Their paths converged in the seedier corners of wartime London. Greene, drawn to risk, frequented Soho’s clip joints and compiled catalogues of sex workers. After a Luftwaffe bomb destroyed his home in Clapham, he found sanctuary at the Reform Club—a venue where the elite of British intelligence mingled with Soviet agents over claret. It was within this atmosphere of upholstered limbo that Greene was absorbed into Philby’s orbit at MI6.

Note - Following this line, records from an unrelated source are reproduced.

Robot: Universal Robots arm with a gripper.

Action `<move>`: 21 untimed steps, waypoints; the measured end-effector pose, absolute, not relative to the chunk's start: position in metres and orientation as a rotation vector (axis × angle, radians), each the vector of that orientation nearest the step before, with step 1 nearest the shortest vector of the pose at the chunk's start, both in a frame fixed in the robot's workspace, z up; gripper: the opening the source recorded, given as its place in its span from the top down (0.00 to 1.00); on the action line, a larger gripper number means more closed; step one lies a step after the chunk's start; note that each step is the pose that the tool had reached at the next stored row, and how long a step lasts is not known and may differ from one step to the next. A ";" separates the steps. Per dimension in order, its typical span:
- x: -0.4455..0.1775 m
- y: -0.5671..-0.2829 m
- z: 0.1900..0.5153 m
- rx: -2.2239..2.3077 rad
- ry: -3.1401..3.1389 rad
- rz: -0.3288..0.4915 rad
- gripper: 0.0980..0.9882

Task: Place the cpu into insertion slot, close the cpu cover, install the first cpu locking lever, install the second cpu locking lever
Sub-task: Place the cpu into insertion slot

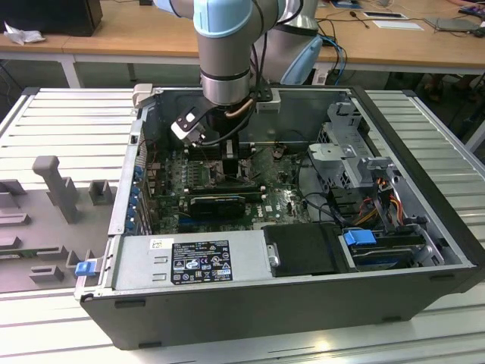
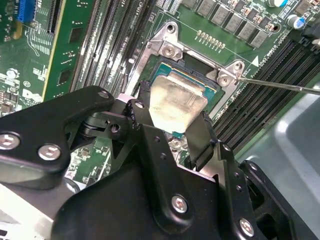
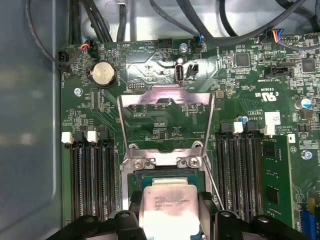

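In both wrist views my gripper (image 2: pixel 172 117) (image 3: pixel 169 215) is shut on the cpu (image 2: pixel 176 100) (image 3: pixel 167 202), a pale silvery-beige square chip held by two opposite edges between black fingers (image 2: pixel 202 137). The chip sits right over the dark centre of the insertion slot (image 2: pixel 167 45) (image 3: pixel 160 161); I cannot tell whether it touches the slot. The cpu cover (image 3: pixel 165 96), a silvery frame with a square cut-out, stands swung open beyond the slot. A thin locking lever (image 2: pixel 280 86) (image 3: pixel 212 182) sticks out at one side of the slot. In the exterior view the gripper (image 1: pixel 226 155) is low inside the case.
Black memory slots (image 3: pixel 92 185) flank the socket, with a green memory module (image 3: pixel 277 185) on one side. A coin battery (image 3: pixel 102 74) and cables (image 3: pixel 115 20) lie beyond the cover. The case walls, power supply (image 1: pixel 193 262) and drive cage (image 1: pixel 356 159) surround the board.
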State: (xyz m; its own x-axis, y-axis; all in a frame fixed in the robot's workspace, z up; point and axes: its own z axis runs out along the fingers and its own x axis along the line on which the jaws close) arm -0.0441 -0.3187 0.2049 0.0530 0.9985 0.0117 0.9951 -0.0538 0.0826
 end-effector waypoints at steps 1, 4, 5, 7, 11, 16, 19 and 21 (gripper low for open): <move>-0.044 -0.318 0.204 2.241 2.124 0.101 0.52; -0.044 -0.318 0.203 2.241 2.124 0.100 0.52; -0.044 -0.318 0.203 2.241 2.124 0.100 0.52; -0.044 -0.318 0.203 2.240 2.124 0.100 0.50; -0.044 -0.318 0.206 2.240 2.124 0.100 0.43; -0.044 -0.318 0.214 2.240 2.124 0.100 0.43; -0.044 -0.318 0.217 2.240 2.124 0.100 0.59; -0.044 -0.318 0.218 2.240 2.124 0.100 0.73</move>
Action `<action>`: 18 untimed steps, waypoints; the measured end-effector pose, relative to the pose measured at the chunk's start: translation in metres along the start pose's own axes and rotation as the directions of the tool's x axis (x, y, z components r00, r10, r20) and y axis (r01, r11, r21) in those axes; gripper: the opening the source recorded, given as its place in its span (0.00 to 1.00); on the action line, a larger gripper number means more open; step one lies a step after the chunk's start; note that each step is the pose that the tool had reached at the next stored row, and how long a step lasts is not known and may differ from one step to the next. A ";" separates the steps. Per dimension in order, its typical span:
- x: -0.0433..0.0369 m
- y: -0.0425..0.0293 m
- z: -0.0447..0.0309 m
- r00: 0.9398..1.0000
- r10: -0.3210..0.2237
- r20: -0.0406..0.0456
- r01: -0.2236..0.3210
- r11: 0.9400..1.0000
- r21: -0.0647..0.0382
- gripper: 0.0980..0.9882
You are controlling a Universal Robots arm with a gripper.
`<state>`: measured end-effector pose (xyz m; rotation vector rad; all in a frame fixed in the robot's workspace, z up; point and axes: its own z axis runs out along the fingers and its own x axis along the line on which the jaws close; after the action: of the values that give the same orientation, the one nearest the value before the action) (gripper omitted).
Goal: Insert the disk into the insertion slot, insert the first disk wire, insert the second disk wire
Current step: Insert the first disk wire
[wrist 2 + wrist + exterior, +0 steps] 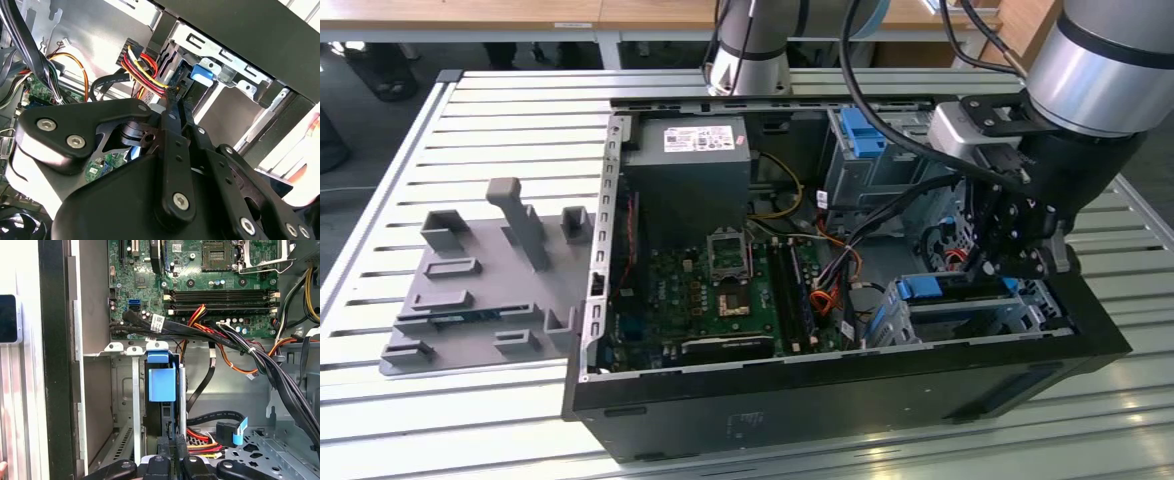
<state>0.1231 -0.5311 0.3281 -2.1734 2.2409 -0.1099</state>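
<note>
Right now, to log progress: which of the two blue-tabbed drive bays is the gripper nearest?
The low perforated insertion slot at the exterior view's lower right: the gripper hangs right at it, while the taller bay stands apart.

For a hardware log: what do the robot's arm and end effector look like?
The arm is a rounded silver tube with a black band; black cables run beside it. The end effector is black linkage bars with silver screws.

My exterior view sits high and back, looking down over the whole open computer case (854,390). Both wrist views ride close inside it. All three share the blue-framed disk (942,287), toward the exterior view's right.
</note>
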 end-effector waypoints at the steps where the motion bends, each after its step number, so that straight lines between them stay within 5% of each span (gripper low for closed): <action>1: 0.0000 0.0000 0.0001 1.000 0.000 0.000 0.000 1.000 0.000 0.09; 4: 0.0000 0.0000 0.0001 1.000 0.000 0.000 0.000 1.000 0.000 0.16; 15: 0.0004 -0.0011 -0.0109 1.000 0.000 0.000 0.000 1.000 -0.001 0.16; 18: 0.0004 -0.0024 -0.0119 1.000 0.000 0.000 0.000 1.000 -0.004 0.07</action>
<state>0.1248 -0.5311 0.3401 -2.1752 2.2426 -0.1057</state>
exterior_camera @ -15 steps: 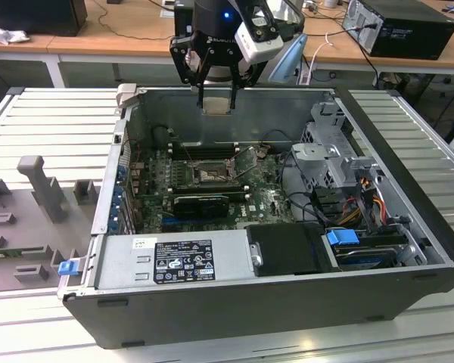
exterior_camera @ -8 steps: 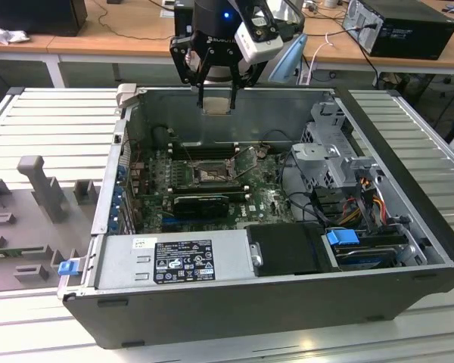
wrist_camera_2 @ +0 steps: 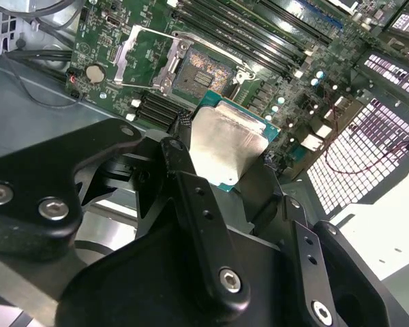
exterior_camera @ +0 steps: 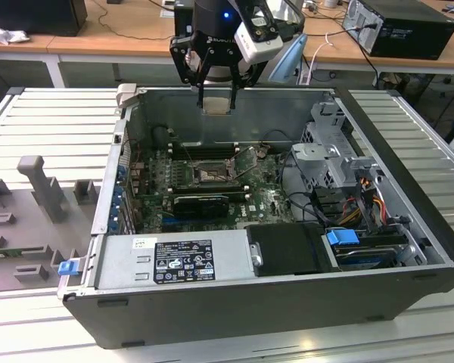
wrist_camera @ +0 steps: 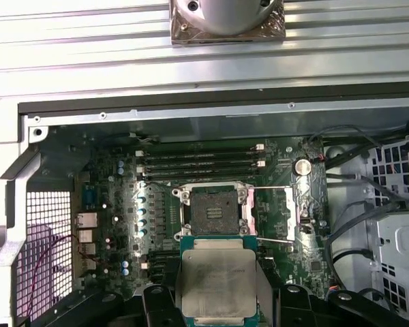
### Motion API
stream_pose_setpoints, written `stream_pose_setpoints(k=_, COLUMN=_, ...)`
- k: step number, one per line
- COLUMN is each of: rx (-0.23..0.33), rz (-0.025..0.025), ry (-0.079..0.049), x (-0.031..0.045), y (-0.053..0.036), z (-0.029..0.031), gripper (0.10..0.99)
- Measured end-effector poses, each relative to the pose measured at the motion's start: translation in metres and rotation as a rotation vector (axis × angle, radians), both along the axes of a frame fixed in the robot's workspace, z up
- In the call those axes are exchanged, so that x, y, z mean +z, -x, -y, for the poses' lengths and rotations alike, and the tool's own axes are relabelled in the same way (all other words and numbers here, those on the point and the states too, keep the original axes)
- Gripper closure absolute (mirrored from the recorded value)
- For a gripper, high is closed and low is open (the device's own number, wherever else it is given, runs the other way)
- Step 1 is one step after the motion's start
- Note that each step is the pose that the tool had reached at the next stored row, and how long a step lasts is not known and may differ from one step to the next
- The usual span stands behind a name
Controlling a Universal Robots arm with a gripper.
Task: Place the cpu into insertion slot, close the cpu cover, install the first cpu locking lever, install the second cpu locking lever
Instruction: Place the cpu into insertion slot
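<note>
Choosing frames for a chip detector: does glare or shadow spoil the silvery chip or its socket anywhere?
Second wrist view: glare whitens part of the small silvery square cpu gripped by the black hand. First wrist view: the dark-centred, metal-rimmed insertion slot is evenly lit. Exterior view: that slot looks dim.

Exterior view overlooks the case (exterior_camera: 287, 302); both wrist views face its motherboard (wrist_camera: 109, 204) (wrist_camera_2: 102, 34).

— What's carrying it all?
— A ribbed, silvery tabletop (exterior_camera: 53, 113). The open computer case (exterior_camera: 250, 302) sits flat on it, right in the middle.
— Anything alongside?
— Grey moulded holders (exterior_camera: 41, 185) on the exterior view's left, close beside the case.
</note>
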State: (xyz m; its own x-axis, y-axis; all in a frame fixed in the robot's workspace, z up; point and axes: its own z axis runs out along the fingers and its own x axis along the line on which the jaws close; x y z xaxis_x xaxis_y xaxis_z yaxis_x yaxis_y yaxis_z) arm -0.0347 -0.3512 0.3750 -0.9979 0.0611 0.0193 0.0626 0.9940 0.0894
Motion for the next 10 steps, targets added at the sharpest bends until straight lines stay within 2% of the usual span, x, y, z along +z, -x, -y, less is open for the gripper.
stream_pose_setpoints(k=10, rx=-0.023, rz=0.0, ry=0.0, x=0.0, y=0.0, z=0.0, gripper=0.557)
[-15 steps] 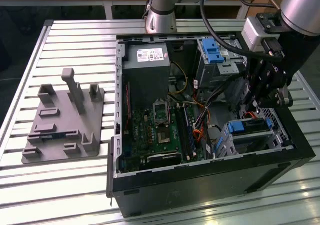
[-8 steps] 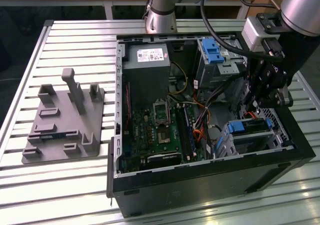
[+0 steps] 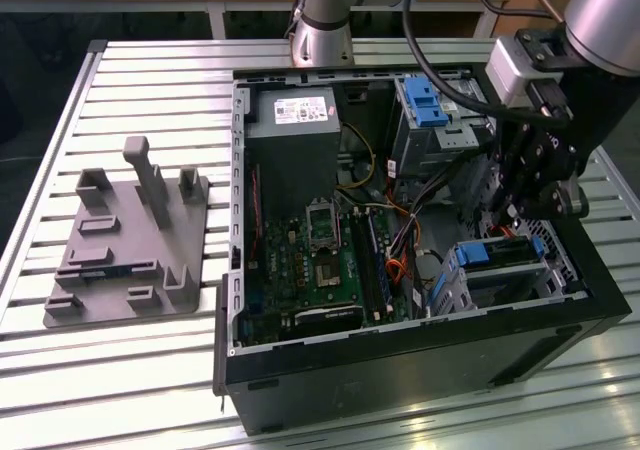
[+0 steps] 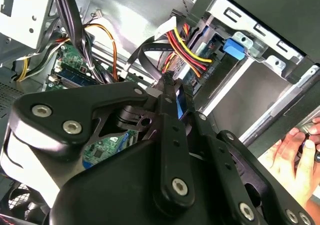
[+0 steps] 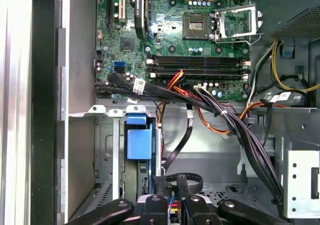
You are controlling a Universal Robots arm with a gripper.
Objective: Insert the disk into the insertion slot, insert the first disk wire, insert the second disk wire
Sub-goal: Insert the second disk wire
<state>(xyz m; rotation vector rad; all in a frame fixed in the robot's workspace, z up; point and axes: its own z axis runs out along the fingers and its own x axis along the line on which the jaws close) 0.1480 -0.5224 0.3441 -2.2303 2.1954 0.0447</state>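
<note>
Your claw (image 3: 520, 205) hangs inside the open computer case (image 3: 400, 390), over the drive cage at the case's corner nearest the exterior view's right. In the first wrist view the claw (image 5: 172, 187) has its two fingers pressed close together, and in the second wrist view (image 4: 172, 92) they pinch something blue and narrow; what exactly it is you cannot tell from here, so take it as clenched on a small part.

The disk (image 3: 500, 253) sits in the insertion slot (image 3: 520, 285), its blue carrier showing just under the claw. In the first wrist view the blue carrier tab (image 5: 139, 140) stands at the cage's mouth, and the flat black cable (image 5: 182, 142) drops in a loop right beside the fingertips. A bundle of red, yellow and black wires (image 4: 187, 47) runs to the drive's end in the second wrist view.

The motherboard (image 3: 320, 270) lies in the middle of the case, the power supply (image 3: 292, 135) toward its far edge. A grey fixture plate (image 3: 130, 240) rests on the slatted desk (image 3: 150, 70), well apart from the case on the exterior view's left. A person's hand (image 4: 295, 160) is at the case's outer wall in the second wrist view.
</note>
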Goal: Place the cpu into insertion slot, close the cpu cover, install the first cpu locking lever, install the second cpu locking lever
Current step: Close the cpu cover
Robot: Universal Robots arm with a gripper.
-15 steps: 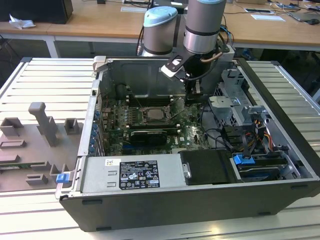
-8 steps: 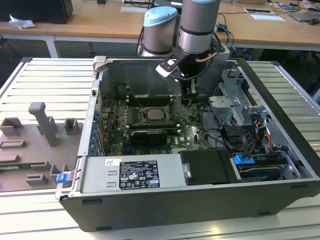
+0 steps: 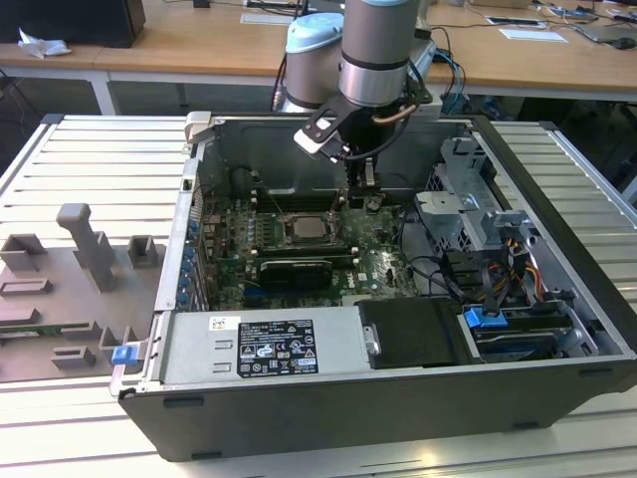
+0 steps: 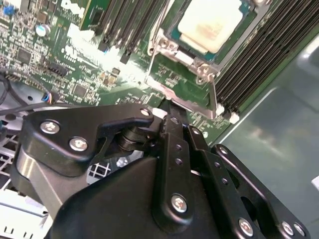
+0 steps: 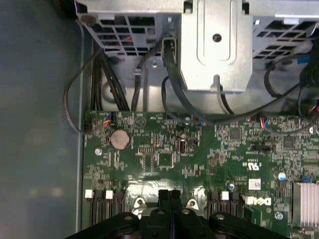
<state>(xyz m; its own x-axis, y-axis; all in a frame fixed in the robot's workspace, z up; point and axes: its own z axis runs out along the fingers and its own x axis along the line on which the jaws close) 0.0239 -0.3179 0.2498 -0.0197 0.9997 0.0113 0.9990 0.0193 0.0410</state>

| Feature | Graham Greene | Kim Philby |
|---|---|---|
| MI6 Role | Intelligence Officer / Operative | Head of Section V (Counterespionage) |
| Primary Loyalty | Personal morality / Art | Soviet Union / Ideology |
| Turning Point | Resigned in 1944 | Defected to USSR in 1963 |
| Legacy | Acclaimed Novelist | The “Cambridge Five” Traitor |
The Mystery of the 1944 Resignation
The central tension of Verkaik’s work is the unanswered question: Did Greene know? The book does not claim to provide a definitive answer, but it circles the possibility that Greene had glimpsed the treachery across the table at the Café Royal. If Greene had caught Philby out, his resignation was not an act of disillusionment with office politics, but a strategic exit from a compromised operation.
The tragedy of the story lies in the delay of the British security services. It took another two decades for MI5 to fully comprehend the depth of the penetration. When Philby finally defected to the Soviet Union in 1963, the ideological grandeur of his mission vanished. In Moscow, the “golden boy” of the Kremlin spent his final years in a mundane existence, pestering his handlers for the latest cricket scores and English marmalade.
The Writer and the Traitor serves as a reminder of how the intersections of personal pathology and political ideology can jeopardize national security. By placing the novelist alongside the spy, Verkaik reveals that the most dangerous secrets are often hidden in plain sight, masked by the social graces of the establishment.
For those tracking the history of the Cold War and the “Cambridge Five” spy ring, the book provides a fresh perspective on the psychological makeup of the men who manipulated the fate of millions. Further archival records on the Cambridge Five and the history of British intelligence are maintained by the National Archives in the UK.